> **Task brief**
Reprint every line of the data, keeping each character intact.

> **Data below**
━━━

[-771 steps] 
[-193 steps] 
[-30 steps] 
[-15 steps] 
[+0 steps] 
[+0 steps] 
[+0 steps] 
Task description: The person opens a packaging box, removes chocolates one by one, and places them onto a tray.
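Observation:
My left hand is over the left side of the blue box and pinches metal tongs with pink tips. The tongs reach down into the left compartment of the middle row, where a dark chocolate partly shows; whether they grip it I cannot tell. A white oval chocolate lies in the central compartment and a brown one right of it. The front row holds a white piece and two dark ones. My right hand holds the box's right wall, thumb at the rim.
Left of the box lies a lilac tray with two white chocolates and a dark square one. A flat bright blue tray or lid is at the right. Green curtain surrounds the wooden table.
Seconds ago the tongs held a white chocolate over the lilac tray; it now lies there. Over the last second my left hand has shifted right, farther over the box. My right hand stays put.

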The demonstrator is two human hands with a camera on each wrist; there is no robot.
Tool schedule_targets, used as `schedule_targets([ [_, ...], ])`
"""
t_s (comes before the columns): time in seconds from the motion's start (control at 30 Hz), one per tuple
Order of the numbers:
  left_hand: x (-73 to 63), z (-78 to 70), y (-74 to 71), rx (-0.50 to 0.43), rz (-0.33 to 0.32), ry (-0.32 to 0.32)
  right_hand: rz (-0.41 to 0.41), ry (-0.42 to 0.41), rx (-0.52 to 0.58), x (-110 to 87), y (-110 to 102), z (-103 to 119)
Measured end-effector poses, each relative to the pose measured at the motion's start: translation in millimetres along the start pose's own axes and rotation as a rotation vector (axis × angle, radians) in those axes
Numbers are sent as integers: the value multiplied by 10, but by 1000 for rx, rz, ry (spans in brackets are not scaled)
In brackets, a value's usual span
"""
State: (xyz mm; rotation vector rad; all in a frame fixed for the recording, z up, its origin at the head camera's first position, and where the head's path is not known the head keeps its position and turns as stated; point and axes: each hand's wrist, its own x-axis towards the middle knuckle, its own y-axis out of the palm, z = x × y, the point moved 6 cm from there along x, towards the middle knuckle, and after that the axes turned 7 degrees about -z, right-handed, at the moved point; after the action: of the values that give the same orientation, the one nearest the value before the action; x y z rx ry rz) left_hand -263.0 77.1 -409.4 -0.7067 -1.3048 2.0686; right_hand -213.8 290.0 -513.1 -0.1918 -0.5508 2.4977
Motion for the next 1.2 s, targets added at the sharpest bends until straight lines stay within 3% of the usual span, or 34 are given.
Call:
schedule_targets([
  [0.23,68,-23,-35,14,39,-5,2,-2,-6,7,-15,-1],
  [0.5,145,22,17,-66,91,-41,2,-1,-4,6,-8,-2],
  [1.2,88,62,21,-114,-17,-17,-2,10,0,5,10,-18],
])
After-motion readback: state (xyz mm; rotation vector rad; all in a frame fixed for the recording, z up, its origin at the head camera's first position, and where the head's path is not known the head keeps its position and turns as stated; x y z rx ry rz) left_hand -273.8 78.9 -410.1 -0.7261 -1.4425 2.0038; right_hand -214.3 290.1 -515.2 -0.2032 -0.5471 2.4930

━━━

> **Answer section**
[-771 steps] 
[-193 steps] 
[-30 steps] 
[-15 steps] 
[+0 steps] 
[+0 steps] 
[+0 steps] 
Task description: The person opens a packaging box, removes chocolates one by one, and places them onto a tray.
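Observation:
My left hand is over the left side of the blue box and pinches metal tongs with pink tips. The tongs reach down into the left compartment of the middle row, where a dark chocolate partly shows; whether they grip it I cannot tell. A white oval chocolate lies in the central compartment and a brown one right of it. The front row holds a white piece and two dark ones. My right hand holds the box's right wall, thumb at the rim.
Left of the box lies a lilac tray with two white chocolates and a dark square one. A flat bright blue tray or lid is at the right. Green curtain surrounds the wooden table.
Seconds ago the tongs held a white chocolate over the lilac tray; it now lies there. Over the last second my left hand has shifted right, farther over the box. My right hand stays put.
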
The demonstrator is two human hands with a camera on each wrist; there is no robot.
Tool schedule_targets, used as `schedule_targets([ [_, ...], ])`
"""
t_s (comes before the columns): time in seconds from the motion's start (control at 30 Hz), one per tuple
Order of the numbers:
  left_hand: x (-73 to 63), z (-78 to 70), y (-74 to 71), rx (-0.50 to 0.43), rz (-0.33 to 0.32), ry (-0.32 to 0.32)
  right_hand: rz (-0.41 to 0.41), ry (-0.42 to 0.41), rx (-0.52 to 0.58), x (-110 to 87), y (-110 to 102), z (-103 to 119)
Measured end-effector poses, each relative to the pose measured at the motion's start: translation in millimetres along the start pose's own axes and rotation as a rotation vector (axis × angle, radians) in those axes
Numbers are sent as integers: the value multiplied by 10, but by 1000 for rx, rz, ry (spans in brackets are not scaled)
In brackets, a value's usual span
"""
State: (xyz mm; rotation vector rad; all in a frame fixed for the recording, z up, its origin at the head camera's first position, and where the head's path is not known the head keeps its position and turns as stated; point and axes: each hand's wrist, its own x-axis towards the middle knuckle, its own y-axis out of the palm, z = x × y, the point moved 6 cm from there along x, towards the middle knuckle, and after that the axes turned 7 degrees about -z, right-handed, at the moved point; after the action: of the values that give the same orientation, the one nearest the value before the action; x y z rx ry rz) left_hand -263.0 77.1 -409.4 -0.7067 -1.3048 2.0686; right_hand -213.8 290.0 -513.1 -0.1918 -0.5508 2.4977
Motion for the next 1.2 s, targets added at the sharpest bends until straight lines stay within 3% of the usual span, or 34 are given.
Call:
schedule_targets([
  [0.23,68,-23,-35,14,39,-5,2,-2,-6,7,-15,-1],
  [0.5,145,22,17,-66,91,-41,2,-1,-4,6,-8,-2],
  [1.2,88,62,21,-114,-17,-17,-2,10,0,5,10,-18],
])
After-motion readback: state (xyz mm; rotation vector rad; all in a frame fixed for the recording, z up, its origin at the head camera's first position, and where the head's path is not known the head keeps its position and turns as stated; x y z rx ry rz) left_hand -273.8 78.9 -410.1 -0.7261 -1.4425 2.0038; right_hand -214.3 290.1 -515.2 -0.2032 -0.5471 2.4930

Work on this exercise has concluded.